Se pasaron verdaderos apuros para encajar a los seis músicos y toda su parafernalia en el exiguo escenario. Al final todo encajó y el concierto se saldo sin heridos por mástil de guitarra. El grupo realizó todo el concierto oculto tras el velo trasgresor, lo que les provocó una severa pérdida de líquidos, por lo que hubieron de trasegar bastantes jarras de cerveza para prevenir una deshidratación.
Fue tal la intensidad del concierto y tanta la estrechez del local, que varios de los asistentes precisaron de ser reanimados en el exterior con claros síntomas del Síndrome de Estolmo.
El local estaba regentado por Agustín, Justo y Miguel El Moco. En todo momento apoyaron a la banda y prestaron su colaboración más entusiasta para que todo saliera perfecto.
Un coleccionista de entradas capicúas amablemente nos cedió su entrada nº 00200. El precio del concierto era asequible, lo que sin duda propició que el llenazo fuera monumental.
Esta fotografía fue tomada en los amplios y bien ventilados camerinos de la Carpa de Interpeñas.
Canisio y Las Berretes custodian a Morgan, el manager de la actuación, que posa disfrazado de manager.
El ánimo del grupo era excelente -buen equipo, gran escenario, fiestas del Pilar...qué más se puede pedir- , el pabellón se llenaba de seguidores de Ixo Rai, ávidos de hacerse con la primera fila de escenario para el concierto. Pero antes, la noche les depararía una sorpresa: escuchar el berrido amplificado de Canisio y Las Berretes.
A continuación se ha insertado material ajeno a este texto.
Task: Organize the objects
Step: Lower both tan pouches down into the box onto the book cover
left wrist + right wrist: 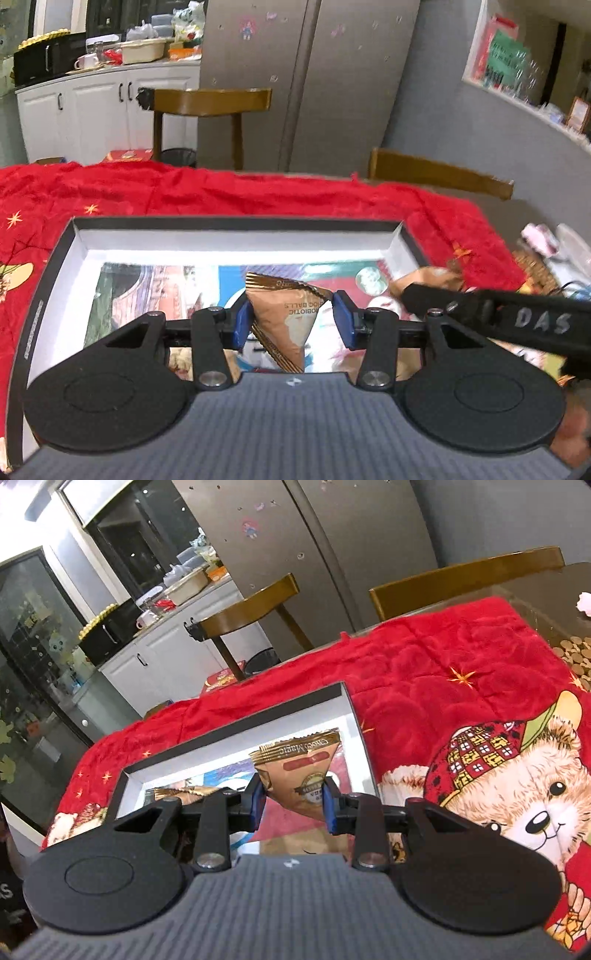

El grupo casi al completo al comienzo del show. Las Berretes lucen trajes de Pietro di Scala, Canisio Culeras viste una túnica modelo Post-Monaguillo y ojos morenos.
El sonido de escenario era muy bueno, rodeados de monitores y amplis, las tablas temblaban bajo nuestros pies.
Enchufamos la batidora musical y el público paladeó nuestro brebaje escénico...
Como se puede apreciar, el público se apiñaba junto al escenario. El primer tema del concierto, la jotonga Morro de Concejal, nos hizo conectar de inmediato. Al final de la canción, el respetable ya coreaban al unísono "Ccccccaaaaaa nnnnnnnnniiiiiiiiiiii sssssssiiiiiiiiiiiiiiii ooooooooooo ooooooooooo" en sol mayor.
La anchura del escenario nos permitía movernos y bailotear sin miedo a chocar entre nosotros.
Abajo la cosa era distinta, las primeras filas eran un mar de cabezas y brazos en alto.